Periodontal therapy should not be confused with standard dental hygiene! Dental hygiene is mainly used for aesthetic purposes and preventive care, and is only used for healthy people. Precise explanations for the disease, as well as therapy, are very important, as healing is only possible if all the causes are understood. At the start of paro-therapy, teeth which cannot be sustained are removed, and necessary root treatments are performed or renewed. This is followed by an intensive cleaning phase with special paro instruments – shown in the picture. In this cleaning phase, concrements and pocket tissue are removed, and the root surface is smoothed out. This is painless and is performed using a local anaesthetic salve; as cleaning this thoroughly takes a long time, since all root surfaces must be cleaned, this initial therapy usually takes 2 to 4 sessions.
Eight weeks after the end of the initial therapy, a re-evaluation is performed – 8 weeks being the amount of time gums need to regenerate. In re-evaluation, data is again collected and compared to the initial data – which provides a picture of the course of the disease. Plaque and bleeding values should be about 20%, and the teeth should not shift around as much. The probe depths should be greatly reduced.
Note that complete re-evaluation is only necessary if the hygiene indices of the patient are at around 20%, since bad hygiene prevents the use of full healing capacity. Basic therapy and the motivation of the patient (here you can see plaque tablets which aid in cleaning) need to be continued until the appropriate level of plaque control is achieved. Patients must show some initiative and adapt their dental hygiene habits to the disease. Most parodont diseases are chronic and affect patients for life.
The course of therapy described here is in line with international standards and is recommended by leading parodontological societies. A saliva test for ascertaining bacterial flora in gum pockets should only be performed after re-evaluation and only if therapy was not successful. Otherwise there is no point in performing the test, since before paro-therapy you can be sure of one thing: you have bacteria in your pockets, otherwise you would not have the inflammation. Laser or phototoxic therapy is also not a scientifically proven instrument in paro-therapy, but is often performed because it is very lucrative. Even surgical intervention, such as flap operations, should only be performed after conventional paro-therapy and corresponding hygienic indices indicate a need for it, because without appropriate changes in cleaning habits, the disease is sure to re-appear!

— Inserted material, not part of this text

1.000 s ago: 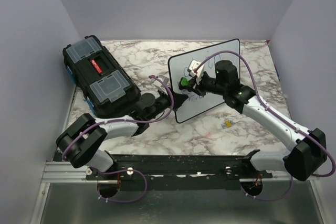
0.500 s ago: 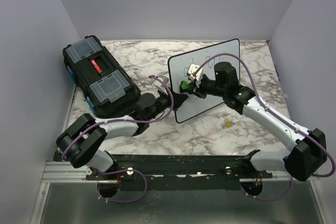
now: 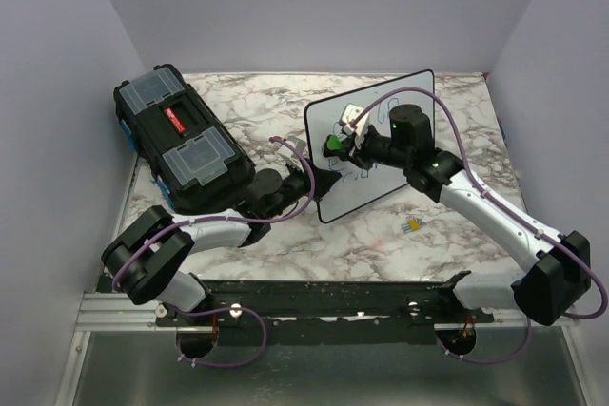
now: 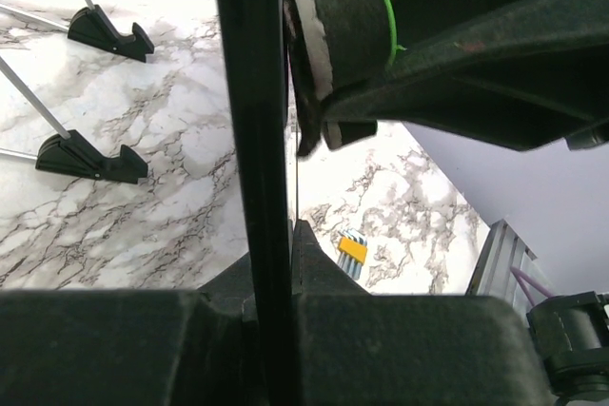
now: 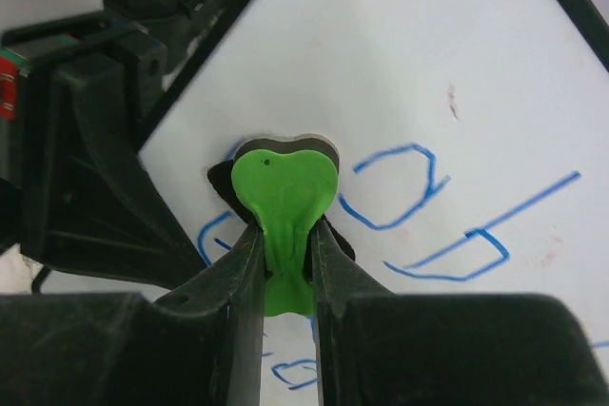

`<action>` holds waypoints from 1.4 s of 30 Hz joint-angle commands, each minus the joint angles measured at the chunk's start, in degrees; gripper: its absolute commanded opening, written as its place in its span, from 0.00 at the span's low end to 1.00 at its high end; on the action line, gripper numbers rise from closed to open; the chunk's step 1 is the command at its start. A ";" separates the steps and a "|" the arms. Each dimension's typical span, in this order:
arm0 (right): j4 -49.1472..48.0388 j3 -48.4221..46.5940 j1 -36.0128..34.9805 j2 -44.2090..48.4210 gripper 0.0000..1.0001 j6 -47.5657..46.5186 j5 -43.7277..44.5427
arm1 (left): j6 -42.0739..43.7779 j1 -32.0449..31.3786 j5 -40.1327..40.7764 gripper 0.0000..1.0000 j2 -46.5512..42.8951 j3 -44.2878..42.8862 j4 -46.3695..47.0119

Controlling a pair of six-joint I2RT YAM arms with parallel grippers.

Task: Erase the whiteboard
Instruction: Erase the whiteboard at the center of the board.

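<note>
Top external view, near to far. Low in the frame, past the arm bases, marble table (image 3: 285,246) with a small yellow-and-blue object (image 3: 411,225) right of centre, near the board's lower edge but not touching it.

At centre, the whiteboard (image 3: 360,199), standing at a tilt and steadied at its left edge by the left gripper (image 3: 306,183), clenched on the black frame. Borne out in the left wrist view, with the frame edge (image 4: 252,140) pinched between the jaws.

Higher on the board, the right gripper (image 3: 343,145), clamped on a green-handled eraser (image 3: 332,147), with the pad apparently against the white face at the board's upper left. In the right wrist view, blue handwriting (image 5: 419,211) to the right of the eraser (image 5: 284,187), more at its lower left, none of it wiped yet.

Judged mid-task, with wiping begun and plenty of ink left. For a clean job: lay the pad flat, sweep right and down over the blue loops in overlapping passes, press gently enough to spare the left hold, and avoid levering the board off its feet (image 4: 90,161).

Room to move: open board to the right and toward the lower corner, little to the eraser's left, frame and left gripper close by. Black toolbox (image 3: 181,140) at upper left, apart from the board. Beyond, marble up to the back wall.
</note>
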State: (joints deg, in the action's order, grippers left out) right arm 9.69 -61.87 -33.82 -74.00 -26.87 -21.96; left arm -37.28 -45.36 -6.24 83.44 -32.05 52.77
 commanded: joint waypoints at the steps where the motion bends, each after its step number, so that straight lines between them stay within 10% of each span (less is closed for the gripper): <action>1: 0.80 -1.87 -2.78 -1.30 0.01 -1.19 -2.26 | 1.16 -0.93 -2.64 0.00 -2.23 -1.78 5.98; 19: 14.73 0.69 -6.45 1.48 0.01 -19.39 12.27 | 0.98 -0.90 -2.60 0.00 -2.93 -2.76 3.50; 42: 3.87 -3.72 -16.81 -3.31 0.01 -17.36 33.43 | 1.42 -0.84 -3.56 0.00 -3.41 -3.44 1.10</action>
State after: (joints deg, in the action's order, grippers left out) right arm 19.07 -69.65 -50.04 -78.30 -43.07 2.61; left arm -39.51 -44.97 -6.04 83.05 -33.12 49.89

If improved cleaning habits on the part of the patient do not lead to a reduction in probe depths and the therapy was not successful, the dentist should ask the following questions:
- Was the quality of cleaning successful?
- Was the original diagnosis correct?
- Are there any other systemic problems (such as latent diabetes, chronic infections, or intake of specific medications)?
- If there are local factors, such as massive tooth displacements or anomalies, overlying filling and crown edges, might any of them affect the results?
- Do specific paro-bacteria require a different systemic anti-biotic therapy?
The prognosis must be tailored to the patient and is only effective if the disease is recognized early enough and the necessary measures are taken. If dental hygiene is performed correctly on a daily basis and the patient goes to regular dental check-ups, the disease can be kept in check and the patient’s health will develop positively.